Could you reproduce every entry that follows, exactly as shown?

──────── DATA RECORDS

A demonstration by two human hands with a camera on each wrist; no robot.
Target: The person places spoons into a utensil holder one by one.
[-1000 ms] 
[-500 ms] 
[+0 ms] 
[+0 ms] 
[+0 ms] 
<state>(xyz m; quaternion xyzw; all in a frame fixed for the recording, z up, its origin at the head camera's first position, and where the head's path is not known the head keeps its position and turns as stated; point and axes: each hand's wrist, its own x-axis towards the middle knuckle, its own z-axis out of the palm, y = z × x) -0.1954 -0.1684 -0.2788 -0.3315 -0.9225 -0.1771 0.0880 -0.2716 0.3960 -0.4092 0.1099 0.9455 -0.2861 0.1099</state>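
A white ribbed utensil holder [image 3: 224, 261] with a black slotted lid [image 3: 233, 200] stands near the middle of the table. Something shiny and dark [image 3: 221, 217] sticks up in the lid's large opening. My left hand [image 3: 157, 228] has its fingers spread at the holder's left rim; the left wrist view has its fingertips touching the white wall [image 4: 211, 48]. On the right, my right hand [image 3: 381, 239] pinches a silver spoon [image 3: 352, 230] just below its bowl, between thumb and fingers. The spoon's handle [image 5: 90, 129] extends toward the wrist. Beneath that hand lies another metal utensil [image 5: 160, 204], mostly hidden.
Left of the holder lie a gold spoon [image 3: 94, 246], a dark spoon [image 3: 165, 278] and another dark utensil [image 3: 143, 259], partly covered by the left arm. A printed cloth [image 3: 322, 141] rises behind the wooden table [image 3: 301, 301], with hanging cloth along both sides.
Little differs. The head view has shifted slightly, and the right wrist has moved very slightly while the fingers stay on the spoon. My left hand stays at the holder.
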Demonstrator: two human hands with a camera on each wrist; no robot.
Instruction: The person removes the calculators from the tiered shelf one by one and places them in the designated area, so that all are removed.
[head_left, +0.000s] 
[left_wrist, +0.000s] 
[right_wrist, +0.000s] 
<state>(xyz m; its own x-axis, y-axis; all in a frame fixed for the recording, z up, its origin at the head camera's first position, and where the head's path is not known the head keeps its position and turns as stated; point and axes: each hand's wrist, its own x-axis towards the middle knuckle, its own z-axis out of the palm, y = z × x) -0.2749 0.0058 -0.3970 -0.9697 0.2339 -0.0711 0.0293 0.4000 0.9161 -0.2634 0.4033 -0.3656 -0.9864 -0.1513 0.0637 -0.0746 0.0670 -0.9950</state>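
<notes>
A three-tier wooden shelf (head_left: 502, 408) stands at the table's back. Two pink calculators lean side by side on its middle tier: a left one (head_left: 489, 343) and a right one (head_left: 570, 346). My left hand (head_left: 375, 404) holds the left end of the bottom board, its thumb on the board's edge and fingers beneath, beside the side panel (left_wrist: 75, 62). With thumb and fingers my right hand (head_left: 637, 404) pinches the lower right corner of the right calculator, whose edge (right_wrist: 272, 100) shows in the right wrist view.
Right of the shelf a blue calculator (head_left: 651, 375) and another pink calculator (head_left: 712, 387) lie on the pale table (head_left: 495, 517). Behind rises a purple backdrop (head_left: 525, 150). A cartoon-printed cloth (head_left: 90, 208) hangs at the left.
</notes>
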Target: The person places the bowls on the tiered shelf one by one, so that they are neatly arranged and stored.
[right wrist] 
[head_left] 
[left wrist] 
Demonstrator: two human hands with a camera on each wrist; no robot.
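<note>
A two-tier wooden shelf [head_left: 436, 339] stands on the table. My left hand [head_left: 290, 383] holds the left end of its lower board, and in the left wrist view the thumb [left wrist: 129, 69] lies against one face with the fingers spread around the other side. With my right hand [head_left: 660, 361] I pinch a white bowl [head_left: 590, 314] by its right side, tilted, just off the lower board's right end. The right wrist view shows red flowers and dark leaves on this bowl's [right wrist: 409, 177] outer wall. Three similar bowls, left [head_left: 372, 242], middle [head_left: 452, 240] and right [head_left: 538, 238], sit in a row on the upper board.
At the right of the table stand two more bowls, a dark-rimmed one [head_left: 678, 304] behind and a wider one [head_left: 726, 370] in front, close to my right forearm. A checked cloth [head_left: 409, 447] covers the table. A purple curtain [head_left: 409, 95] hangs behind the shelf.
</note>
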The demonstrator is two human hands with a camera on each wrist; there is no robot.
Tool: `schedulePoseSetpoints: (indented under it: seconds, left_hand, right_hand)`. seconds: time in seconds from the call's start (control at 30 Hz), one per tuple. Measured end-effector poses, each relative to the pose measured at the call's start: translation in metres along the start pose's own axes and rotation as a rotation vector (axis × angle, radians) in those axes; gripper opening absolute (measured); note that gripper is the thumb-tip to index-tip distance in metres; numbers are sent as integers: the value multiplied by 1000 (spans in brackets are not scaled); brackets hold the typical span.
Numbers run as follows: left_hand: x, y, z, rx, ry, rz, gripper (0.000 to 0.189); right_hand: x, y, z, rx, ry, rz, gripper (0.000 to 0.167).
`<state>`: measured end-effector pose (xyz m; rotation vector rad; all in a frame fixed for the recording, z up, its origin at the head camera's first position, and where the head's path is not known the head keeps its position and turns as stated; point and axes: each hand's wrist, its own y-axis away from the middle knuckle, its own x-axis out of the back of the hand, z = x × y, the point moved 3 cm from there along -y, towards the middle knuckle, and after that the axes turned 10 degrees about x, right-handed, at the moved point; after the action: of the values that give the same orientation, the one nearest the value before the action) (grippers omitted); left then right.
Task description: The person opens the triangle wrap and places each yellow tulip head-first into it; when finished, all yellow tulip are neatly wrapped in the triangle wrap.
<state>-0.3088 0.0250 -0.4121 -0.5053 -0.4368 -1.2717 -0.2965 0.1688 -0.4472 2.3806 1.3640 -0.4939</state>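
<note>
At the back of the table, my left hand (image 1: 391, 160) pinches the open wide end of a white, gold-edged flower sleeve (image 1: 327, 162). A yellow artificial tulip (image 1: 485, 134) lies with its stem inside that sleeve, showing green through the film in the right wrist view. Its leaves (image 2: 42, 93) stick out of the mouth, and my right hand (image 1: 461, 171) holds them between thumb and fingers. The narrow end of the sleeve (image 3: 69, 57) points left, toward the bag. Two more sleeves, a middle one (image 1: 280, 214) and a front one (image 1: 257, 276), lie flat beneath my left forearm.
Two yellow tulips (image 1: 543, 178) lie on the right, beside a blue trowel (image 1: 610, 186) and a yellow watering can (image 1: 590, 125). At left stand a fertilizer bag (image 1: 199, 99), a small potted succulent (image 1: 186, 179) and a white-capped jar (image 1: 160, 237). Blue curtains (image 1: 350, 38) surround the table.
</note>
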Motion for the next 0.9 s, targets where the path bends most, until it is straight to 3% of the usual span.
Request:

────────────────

> [WRITTEN REPLY]
A demonstration by two human hands with a camera on each wrist; no robot.
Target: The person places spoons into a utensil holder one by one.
[-1000 ms] 
[-500 ms] 
[+0 ms] 
[+0 ms] 
[+0 ms] 
<state>(xyz m; quaternion xyzw; all in a frame fixed for the recording, z up, its origin at the head camera's first position, and where the head's path is not known the head keeps its position and turns as stated; point and axes: each hand's wrist, its own x-axis towards the middle knuckle, its own z-axis out of the palm, y = z × x) -0.1954 -0.1684 -0.2788 -0.3315 -0.9225 -0.1771 0.0880 -0.2716 0.3960 -0.4092 0.1099 0.9455 -0.2861 0.1099</state>
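A white ribbed utensil holder [image 3: 224, 261] with a black slotted lid [image 3: 233, 200] stands near the middle of the table. Something shiny and dark [image 3: 221, 217] sticks up in the lid's large opening. My left hand [image 3: 157, 228] has its fingers spread at the holder's left rim; the left wrist view has its fingertips touching the white wall [image 4: 211, 48]. On the right, my right hand [image 3: 381, 239] pinches a silver spoon [image 3: 352, 230] just below its bowl, between thumb and fingers. The spoon's handle [image 5: 90, 129] extends toward the wrist. Beneath that hand lies another metal utensil [image 5: 160, 204], mostly hidden.
Left of the holder lie a gold spoon [image 3: 94, 246], a dark spoon [image 3: 165, 278] and another dark utensil [image 3: 143, 259], partly covered by the left arm. A printed cloth [image 3: 322, 141] rises behind the wooden table [image 3: 301, 301], with hanging cloth along both sides.
Little differs. The head view has shifted slightly, and the right wrist has moved very slightly while the fingers stay on the spoon. My left hand stays at the holder.
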Demonstrator: two human hands with a camera on each wrist; no robot.
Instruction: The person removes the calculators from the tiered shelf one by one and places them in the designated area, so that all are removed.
[head_left, +0.000s] 
[left_wrist, +0.000s] 
[right_wrist, +0.000s] 
<state>(xyz m; its own x-axis, y-axis; all in a frame fixed for the recording, z up, its origin at the head camera's first position, and where the head's path is not known the head keeps its position and turns as stated; point and axes: each hand's wrist, its own x-axis towards the middle knuckle, its own z-axis out of the palm, y = z × x) -0.2749 0.0058 -0.3970 -0.9697 0.2339 -0.0711 0.0293 0.4000 0.9161 -0.2634 0.4033 -0.3656 -0.9864 -0.1513 0.0637 -0.0746 0.0670 -0.9950</state>
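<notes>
A three-tier wooden shelf (head_left: 502, 408) stands at the table's back. Two pink calculators lean side by side on its middle tier: a left one (head_left: 489, 343) and a right one (head_left: 570, 346). My left hand (head_left: 375, 404) holds the left end of the bottom board, its thumb on the board's edge and fingers beneath, beside the side panel (left_wrist: 75, 62). With thumb and fingers my right hand (head_left: 637, 404) pinches the lower right corner of the right calculator, whose edge (right_wrist: 272, 100) shows in the right wrist view.
Right of the shelf a blue calculator (head_left: 651, 375) and another pink calculator (head_left: 712, 387) lie on the pale table (head_left: 495, 517). Behind rises a purple backdrop (head_left: 525, 150). A cartoon-printed cloth (head_left: 90, 208) hangs at the left.
</notes>
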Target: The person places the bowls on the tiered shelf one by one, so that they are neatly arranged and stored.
[right wrist] 
[head_left] 
[left wrist] 
Demonstrator: two human hands with a camera on each wrist; no robot.
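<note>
A two-tier wooden shelf [head_left: 436, 339] stands on the table. My left hand [head_left: 290, 383] holds the left end of its lower board, and in the left wrist view the thumb [left wrist: 129, 69] lies against one face with the fingers spread around the other side. With my right hand [head_left: 660, 361] I pinch a white bowl [head_left: 590, 314] by its right side, tilted, just off the lower board's right end. The right wrist view shows red flowers and dark leaves on this bowl's [right wrist: 409, 177] outer wall. Three similar bowls, left [head_left: 372, 242], middle [head_left: 452, 240] and right [head_left: 538, 238], sit in a row on the upper board.
At the right of the table stand two more bowls, a dark-rimmed one [head_left: 678, 304] behind and a wider one [head_left: 726, 370] in front, close to my right forearm. A checked cloth [head_left: 409, 447] covers the table. A purple curtain [head_left: 409, 95] hangs behind the shelf.
</note>
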The demonstrator is two human hands with a camera on each wrist; there is no robot.
Tool: `schedulePoseSetpoints: (indented under it: seconds, left_hand, right_hand)`. seconds: time in seconds from the call's start (control at 30 Hz), one per tuple. Measured end-effector poses, each relative to the pose measured at the call's start: translation in metres along the start pose's own axes and rotation as a rotation vector (axis × angle, radians) in those axes; gripper opening absolute (measured); note that gripper is the thumb-tip to index-tip distance in metres; numbers are sent as integers: the value multiplied by 1000 (spans in brackets are not scaled); brackets hold the typical span.
Numbers run as follows: left_hand: x, y, z, rx, ry, rz, gripper (0.000 to 0.189); right_hand: x, y, z, rx, ry, rz, gripper (0.000 to 0.167).
`<state>`: measured end-effector pose (xyz m; rotation vector rad; all in a frame fixed for the recording, z up, its origin at the head camera's first position, and where the head's path is not known the head keeps its position and turns as stated; point and axes: each hand's wrist, its own y-axis away from the middle knuckle, its own x-axis out of the back of the hand, z = x × y, the point moved 3 cm from there along -y, towards the middle knuckle, and after that the axes turned 10 degrees about x, right-handed, at the moved point; after the action: of the values that give the same orientation, the one nearest the value before the action) (grippers omitted); left then right.
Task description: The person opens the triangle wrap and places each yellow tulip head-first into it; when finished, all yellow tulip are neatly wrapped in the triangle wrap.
<state>-0.3088 0.0250 -0.4121 -0.5053 -0.4368 -1.2717 -0.2965 0.1688 -0.4472 2.3806 1.3640 -0.4939</state>
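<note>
At the back of the table, my left hand (image 1: 391, 160) pinches the open wide end of a white, gold-edged flower sleeve (image 1: 327, 162). A yellow artificial tulip (image 1: 485, 134) lies with its stem inside that sleeve, showing green through the film in the right wrist view. Its leaves (image 2: 42, 93) stick out of the mouth, and my right hand (image 1: 461, 171) holds them between thumb and fingers. The narrow end of the sleeve (image 3: 69, 57) points left, toward the bag. Two more sleeves, a middle one (image 1: 280, 214) and a front one (image 1: 257, 276), lie flat beneath my left forearm.
Two yellow tulips (image 1: 543, 178) lie on the right, beside a blue trowel (image 1: 610, 186) and a yellow watering can (image 1: 590, 125). At left stand a fertilizer bag (image 1: 199, 99), a small potted succulent (image 1: 186, 179) and a white-capped jar (image 1: 160, 237). Blue curtains (image 1: 350, 38) surround the table.
</note>
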Motion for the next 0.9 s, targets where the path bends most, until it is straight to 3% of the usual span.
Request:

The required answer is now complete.